Steve
Steve

Reputation: 350

mysql execution time from Java

I'm looking back at an application which I built and released some time ago. At the time there wasn't much time for optimisation, but I've got some time to optimise it a little now.

I have a java DAL class which loads an object with items from the database as follows:

sql = "SELECT COUNT(*) FROM projects";
count = execute(sql) // this returns the count

sql = "SELECT p.*, m.name AS clientName"
...
sql = sql + " FROM projects p"
sql = sql + " LEFT JOIN clients m ON p.clientID = m.id";

Project[] p = execute(sql, count); //this returns Project array

The problem I have is the count script takes over 4 seconds to run and the select script takes about 2 seconds. Although this is delivered to the presentation layer asynchronously, 6 seconds is still a very long time to wait (there are only about 300 records in the projects table).

I'm thinking that I can probably improve this by adding stored procedures and maybe adding additional filters to the scripts such as "where active=1". But I'm wondering if anyone can suggest a better solution overall?

Thanks

EDIT: I've been doing some further testing with System.nanoTime() and I've found the largest chunk of the 4 seconds (3.8s) from the count script happens inside the execute function in one line:

Connection c = getCon();

The getCon function does this:

if (con == null) {
try {
Class.forName("com.mysql.jdbc.Driver").newInstance();
con = DriverManager.getConnection(db_connect_string,db_userid,db_password);
}
...

So I have a new question now - why would it take 3.8 seconds to get the db connection?

Upvotes: 1

Views: 972

Answers (2)

adarshr
adarshr

Reputation: 62583

Try using SELECT COUNT(1) FROM projects instead of COUNT(*). It has been known to improve some performance.

EDIT

With regards to your edit, looks like you're not making use of Connection Pooling mechanism. If you don't use one, each call will try and open up a new connection which can be expensive. A Connection Pool, on the other hand, maintains a pool of connections, ready for use whenever needed. If you do a connection.close() in your code, it will simply go to the pool for reuse rather than completely disconnected.
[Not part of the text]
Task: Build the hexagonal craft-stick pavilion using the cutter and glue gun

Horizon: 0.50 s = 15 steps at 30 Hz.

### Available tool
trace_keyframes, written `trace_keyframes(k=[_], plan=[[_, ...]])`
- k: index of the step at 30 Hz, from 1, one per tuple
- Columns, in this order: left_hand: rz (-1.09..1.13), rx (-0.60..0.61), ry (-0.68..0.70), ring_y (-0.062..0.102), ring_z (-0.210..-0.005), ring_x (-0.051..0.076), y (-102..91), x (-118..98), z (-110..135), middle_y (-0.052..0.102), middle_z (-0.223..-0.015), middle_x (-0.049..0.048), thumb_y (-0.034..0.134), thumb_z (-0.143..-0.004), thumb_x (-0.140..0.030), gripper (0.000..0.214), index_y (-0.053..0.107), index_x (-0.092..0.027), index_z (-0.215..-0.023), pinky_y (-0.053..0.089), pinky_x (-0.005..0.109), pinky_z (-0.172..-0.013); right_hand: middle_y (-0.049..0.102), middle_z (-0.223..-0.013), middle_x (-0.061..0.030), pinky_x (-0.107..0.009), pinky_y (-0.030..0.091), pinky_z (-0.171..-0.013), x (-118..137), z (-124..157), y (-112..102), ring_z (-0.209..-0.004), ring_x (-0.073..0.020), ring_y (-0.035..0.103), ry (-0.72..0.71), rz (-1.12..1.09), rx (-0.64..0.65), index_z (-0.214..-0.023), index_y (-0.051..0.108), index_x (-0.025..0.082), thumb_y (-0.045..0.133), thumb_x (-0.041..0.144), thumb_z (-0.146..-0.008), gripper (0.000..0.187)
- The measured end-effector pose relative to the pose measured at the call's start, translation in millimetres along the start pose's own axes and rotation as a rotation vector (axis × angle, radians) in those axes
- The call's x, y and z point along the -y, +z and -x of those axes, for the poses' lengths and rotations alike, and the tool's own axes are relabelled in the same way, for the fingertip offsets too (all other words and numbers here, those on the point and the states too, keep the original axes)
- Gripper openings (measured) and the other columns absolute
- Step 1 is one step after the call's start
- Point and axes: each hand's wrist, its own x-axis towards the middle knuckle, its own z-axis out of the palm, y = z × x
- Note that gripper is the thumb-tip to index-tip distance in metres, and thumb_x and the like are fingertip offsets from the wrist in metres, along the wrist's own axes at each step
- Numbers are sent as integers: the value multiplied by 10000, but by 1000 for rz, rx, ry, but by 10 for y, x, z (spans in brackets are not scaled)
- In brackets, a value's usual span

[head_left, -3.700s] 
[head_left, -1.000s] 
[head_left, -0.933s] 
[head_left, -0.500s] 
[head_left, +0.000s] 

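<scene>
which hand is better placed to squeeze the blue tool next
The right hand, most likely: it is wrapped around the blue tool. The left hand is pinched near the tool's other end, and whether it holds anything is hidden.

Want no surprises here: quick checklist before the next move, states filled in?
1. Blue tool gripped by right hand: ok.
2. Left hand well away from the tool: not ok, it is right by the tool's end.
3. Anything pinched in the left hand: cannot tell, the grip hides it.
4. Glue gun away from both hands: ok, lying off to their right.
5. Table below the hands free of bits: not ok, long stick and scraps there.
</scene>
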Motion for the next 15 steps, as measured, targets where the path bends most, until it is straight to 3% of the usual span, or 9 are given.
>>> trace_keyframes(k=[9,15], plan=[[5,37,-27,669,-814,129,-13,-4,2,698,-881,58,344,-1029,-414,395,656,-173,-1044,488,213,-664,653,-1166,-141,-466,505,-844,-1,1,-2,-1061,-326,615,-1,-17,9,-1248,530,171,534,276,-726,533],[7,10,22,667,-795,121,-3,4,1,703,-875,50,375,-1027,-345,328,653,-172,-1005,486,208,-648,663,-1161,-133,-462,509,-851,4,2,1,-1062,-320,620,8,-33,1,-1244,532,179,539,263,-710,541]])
You might want to check a list of commonly used connection pools. I prefer DBCP or C3P0.

Note: If you use an application server such as WebSphere / WebLogic / JBoss, you don't need to worry about this as it would've already been taken care of for you. All you've to do is to make your application use DataSources instead of direct DriverManager.getConnection() and configure the connections on your application server.

Upvotes: 2

James Black
James Black

Reputation: 41858

Make certain you have indexes on your table, but before changing any code I would write some automated tests to get numbers.

Then as you make changes you can compare the actual numbers and see what will work best for you.

That way, if you try a stored procedure, you can see how that works, for example.